Ingredientes:

  • 250g de galletas tipo Graham o Digestive
  • 80g de mantequilla sin sal, derretida
  • 1 cucharada de azúcar moreno
  • 1 pizca de sal marina
  • 900g de queso crema a temperatura ambiente
  • 200g de azúcar blanca granulada
  • 200g de nata agria
  • 30g de harina de trigo
  • 4 huevos grandes
  • 15ml de extracto de vainilla natural
  • 0.5 unidad de ralladura de limón amarillo

Instrucciones:

  1. Precalienta el horno a 180°C (350°F).
  2. Tritura las galletas hasta obtener una arena fina y mézclalas con la mantequilla derretida, el azúcar moreno y la sal.
  3. Presiona la mezcla firmemente en el fondo de un molde desmontable.

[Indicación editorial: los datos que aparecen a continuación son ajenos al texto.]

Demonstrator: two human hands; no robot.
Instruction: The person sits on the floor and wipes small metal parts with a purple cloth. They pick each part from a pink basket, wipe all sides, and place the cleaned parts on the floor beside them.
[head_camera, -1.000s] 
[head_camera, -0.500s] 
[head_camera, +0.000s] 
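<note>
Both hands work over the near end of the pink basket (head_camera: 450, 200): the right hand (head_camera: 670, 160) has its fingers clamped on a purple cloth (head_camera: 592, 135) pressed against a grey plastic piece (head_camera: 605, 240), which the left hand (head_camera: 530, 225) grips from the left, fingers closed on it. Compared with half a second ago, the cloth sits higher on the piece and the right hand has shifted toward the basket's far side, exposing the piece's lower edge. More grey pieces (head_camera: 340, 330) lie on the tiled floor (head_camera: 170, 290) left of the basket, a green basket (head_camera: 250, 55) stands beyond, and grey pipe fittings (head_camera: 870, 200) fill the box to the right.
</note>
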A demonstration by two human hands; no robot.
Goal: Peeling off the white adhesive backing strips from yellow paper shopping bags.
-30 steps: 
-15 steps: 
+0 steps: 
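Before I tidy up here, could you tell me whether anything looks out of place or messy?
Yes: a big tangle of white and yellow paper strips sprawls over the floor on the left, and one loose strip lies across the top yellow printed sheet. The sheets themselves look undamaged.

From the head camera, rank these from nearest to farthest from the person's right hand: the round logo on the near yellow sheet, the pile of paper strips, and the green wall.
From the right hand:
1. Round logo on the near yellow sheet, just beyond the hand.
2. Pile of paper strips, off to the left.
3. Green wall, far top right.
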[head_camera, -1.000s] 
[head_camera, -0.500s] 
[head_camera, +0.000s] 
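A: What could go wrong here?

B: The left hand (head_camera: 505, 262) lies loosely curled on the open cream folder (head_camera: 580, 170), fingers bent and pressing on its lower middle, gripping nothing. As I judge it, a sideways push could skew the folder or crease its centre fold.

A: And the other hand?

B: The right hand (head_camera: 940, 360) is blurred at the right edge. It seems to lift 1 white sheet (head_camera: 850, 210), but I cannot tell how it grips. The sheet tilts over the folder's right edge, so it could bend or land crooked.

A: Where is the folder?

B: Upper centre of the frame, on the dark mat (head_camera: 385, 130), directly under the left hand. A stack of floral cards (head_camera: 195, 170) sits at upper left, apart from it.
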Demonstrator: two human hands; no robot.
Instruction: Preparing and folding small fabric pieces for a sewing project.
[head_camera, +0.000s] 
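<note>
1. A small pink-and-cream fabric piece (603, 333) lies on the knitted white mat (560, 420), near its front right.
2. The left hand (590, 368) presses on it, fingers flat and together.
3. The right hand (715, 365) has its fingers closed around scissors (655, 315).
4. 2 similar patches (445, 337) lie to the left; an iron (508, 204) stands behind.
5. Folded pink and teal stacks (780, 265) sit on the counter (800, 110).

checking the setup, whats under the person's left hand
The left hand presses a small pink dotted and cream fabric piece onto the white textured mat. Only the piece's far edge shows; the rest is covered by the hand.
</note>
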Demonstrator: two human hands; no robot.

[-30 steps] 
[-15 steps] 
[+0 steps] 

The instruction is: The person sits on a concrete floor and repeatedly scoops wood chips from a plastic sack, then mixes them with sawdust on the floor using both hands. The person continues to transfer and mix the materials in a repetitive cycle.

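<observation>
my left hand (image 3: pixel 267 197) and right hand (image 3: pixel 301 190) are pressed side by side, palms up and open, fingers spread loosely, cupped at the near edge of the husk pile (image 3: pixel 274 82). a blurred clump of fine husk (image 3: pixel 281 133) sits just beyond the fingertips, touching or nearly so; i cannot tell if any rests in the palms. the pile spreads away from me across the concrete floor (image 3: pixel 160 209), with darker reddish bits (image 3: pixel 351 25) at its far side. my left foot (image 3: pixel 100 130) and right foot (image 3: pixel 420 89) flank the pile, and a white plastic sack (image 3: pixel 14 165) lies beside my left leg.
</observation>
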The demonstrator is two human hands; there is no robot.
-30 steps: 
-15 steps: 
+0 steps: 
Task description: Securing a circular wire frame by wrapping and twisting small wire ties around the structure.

Use el bottom of a glass to ensure it is level and compact.
  4. Hornea durante 10 minutos hasta que huela a tostado y esté firme al tacto. Deja enfriar completamente.
  5. Reduce la temperatura del horno a 150°C (300°F).
  6. Bate el queso crema con el azúcar a velocidad baja hasta que esté suave. Evita batir en exceso para no generar burbujas.
  7. Añade la harina, la vainilla y la ralladura de limón. Incorpora con movimientos suaves.
  8. Agrega la nata agria y mezcla solo hasta que desaparezca el blanco puro.
  9. Incorpora los huevos uno a uno. Para cuando no veas rastro de yema en la mezcla.
  10. Forra el exterior del molde con tres capas de papel de aluminio.
  11. Vierte la mezcla sobre la base fría y coloca el molde dentro de una bandeja más grande con agua caliente (baño María).
  12. Hornea durante 1 horas 15 min hasta que los bordes estén cuajados pero el centro todavía baile como gelatina.
  13. Apaga el horno y deja la puerta entreabierta con una cuchara de madera durante 1 hora.
  14. Saca la tarta y pásala a una rejilla hasta que esté a temperatura ambiente.
  15. Refrigera un mínimo de 6 horas, aunque lo ideal es dejarla toda la noche.